The labor of enslaved Africans used in the cotton and tobacco fields on southern plantations reaped in great sums for the white slave owners.
With calls for the abolition of the pernicious act mounting, southern slave owners alarmed about losing great sums and power and loss of personnel introduced pseudo-science to explain why slaves tried to escape.
Viewed as property without rights, many African-American slaves were anxious to flee and gain freedom. Given they were starved, beaten recklessly, raped at will, saw their children murdered on a whim in addition to a constant threat of death, it’s understandable for any human to want to flee such horrible fate but in the supposed land of the free, people justified owning slaves.
In the masters’ view, slaves had been put on this earth to serve; in return, they were provided with food, clothes, and homes. They couldn’t fathom why attempts were made to escape into freedom.
In 1851, Dr. Samuel A. Cartwright, a Louisiana surgeon and psychologist, filed a report in the New Orleans Medical and Surgical Journal on diseases prevalent among the South’s black population. Among the various maladies Dr. Cartwright described was ”drapetomania” or ”the disease causing slaves to run away.”
The southern physician “believed he had found a rational explanation for this disturbing desire escape servitude. He dubbed this disease of the mind “drapetomania” (with Greek roots roughly translating to “runaway slave” and “crazy”) and reassured slaveowners that it was entirely curable by “whipping the devil” out of the slaves who suffered from it.
“Cartwright was convinced drapetomania was a psychological disorder because “the Creator’s will in regard to the negro [declares] him to be a submissive knee-bender;” in other words, black people were put on this earth to be slaves, and servitude was ingrained in their nature.

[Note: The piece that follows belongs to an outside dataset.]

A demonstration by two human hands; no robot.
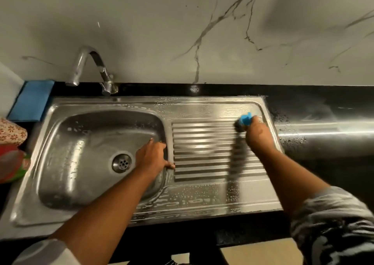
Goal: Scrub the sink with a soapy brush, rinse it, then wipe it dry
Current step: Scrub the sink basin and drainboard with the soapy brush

“Oddly, Cartwright blamed indulgent masters for the onset of this disorder, for if “the white man attempts to oppose the Deity’s will” by treating his slaves even close to equals, this will disrupt the natural order and cause the fragile slaves to develop this mental illness.”
”The cause, in the most of cases, that induces the negro to run away from service, is as much a disease of the mind as any other species of mental alienation, and much more curable. With the advantages of proper medical advice, strictly followed, this troublesome practice that many negroes have of running away can be almost entirely prevented,” Dr. Cartwright asserted.
It was not for nothing that in the northern United States immediately after the publication, Cartwright’s article was widely mocked and satirized. In the south though, Southerners believed the pseudoscience leading to reprints.
An 1855 issue of the “Buffalo Medical Journal and Monthly Review of Medical and Surgical Science” took particular pleasure in also mocking Cartwright’s theory.
However, as late as 1914, the third edition of Thomas Lathrop Stedman’s Practical Medical Dictionary included an entry for drapetomania, defined as “Vagabondage, dromomania; an uncontrollable or insane impulsion to wander.”
Alvin Poussaint, a clinical professor of psychiatry at Harvard Medical School points out that ”The culture influences what you consider pathology. Cartwright saw slavery as normative. So when slaves deviated from the norm, he called them mentally ill. The business of deciding what’s normal and what’s psychopathology gets influenced by culture and politics. It’s not hard science.”